**Exercise aim:** From the listing below, output only the lines starting at the line that has "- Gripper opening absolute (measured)" and ending at the line that has "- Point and", exactly as they appear, ends included.

= = = = =

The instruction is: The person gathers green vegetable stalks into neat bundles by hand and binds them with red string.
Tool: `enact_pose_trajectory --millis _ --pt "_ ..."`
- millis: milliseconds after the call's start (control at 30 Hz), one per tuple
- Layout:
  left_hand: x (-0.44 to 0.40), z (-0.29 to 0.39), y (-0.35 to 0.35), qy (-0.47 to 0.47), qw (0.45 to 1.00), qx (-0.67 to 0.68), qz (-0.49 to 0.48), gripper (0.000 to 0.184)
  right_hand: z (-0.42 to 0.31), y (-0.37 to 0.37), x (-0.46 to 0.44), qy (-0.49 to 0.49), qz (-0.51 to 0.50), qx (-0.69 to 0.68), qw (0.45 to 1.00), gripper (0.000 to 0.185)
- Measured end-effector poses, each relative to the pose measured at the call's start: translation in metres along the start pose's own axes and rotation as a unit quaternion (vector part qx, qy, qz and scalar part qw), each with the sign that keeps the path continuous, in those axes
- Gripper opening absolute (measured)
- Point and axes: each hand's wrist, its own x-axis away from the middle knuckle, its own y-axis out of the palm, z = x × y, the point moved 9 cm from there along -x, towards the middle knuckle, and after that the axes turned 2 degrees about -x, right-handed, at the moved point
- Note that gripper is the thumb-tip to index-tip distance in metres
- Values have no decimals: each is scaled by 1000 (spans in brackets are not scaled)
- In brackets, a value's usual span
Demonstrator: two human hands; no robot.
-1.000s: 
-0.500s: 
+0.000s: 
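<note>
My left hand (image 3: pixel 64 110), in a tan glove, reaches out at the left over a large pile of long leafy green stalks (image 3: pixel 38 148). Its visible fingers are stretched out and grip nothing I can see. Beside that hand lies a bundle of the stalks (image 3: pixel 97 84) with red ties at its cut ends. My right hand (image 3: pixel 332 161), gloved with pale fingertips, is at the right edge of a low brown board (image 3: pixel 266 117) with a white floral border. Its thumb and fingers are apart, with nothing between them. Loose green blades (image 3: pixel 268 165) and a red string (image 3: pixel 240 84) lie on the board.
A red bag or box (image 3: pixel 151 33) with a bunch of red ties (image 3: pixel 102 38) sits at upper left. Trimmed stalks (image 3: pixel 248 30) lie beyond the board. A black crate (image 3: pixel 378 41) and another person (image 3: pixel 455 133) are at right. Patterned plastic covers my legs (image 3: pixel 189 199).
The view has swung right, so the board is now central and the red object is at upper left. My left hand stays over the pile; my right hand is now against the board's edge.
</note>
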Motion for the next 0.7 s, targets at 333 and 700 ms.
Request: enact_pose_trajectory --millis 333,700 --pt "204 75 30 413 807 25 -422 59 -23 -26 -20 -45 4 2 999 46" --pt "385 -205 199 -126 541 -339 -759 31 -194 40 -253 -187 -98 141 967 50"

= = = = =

**Solution to this exercise:**
- Gripper opening absolute (measured)
- Point and axes: each hand's wrist, its own x-axis away from the middle knuckle, its own y-axis out of the palm, z = x × y, the point moved 9 cm from there along -x, towards the middle knuckle, and after that the axes turned 2 degrees about -x, right-handed, at the moved point

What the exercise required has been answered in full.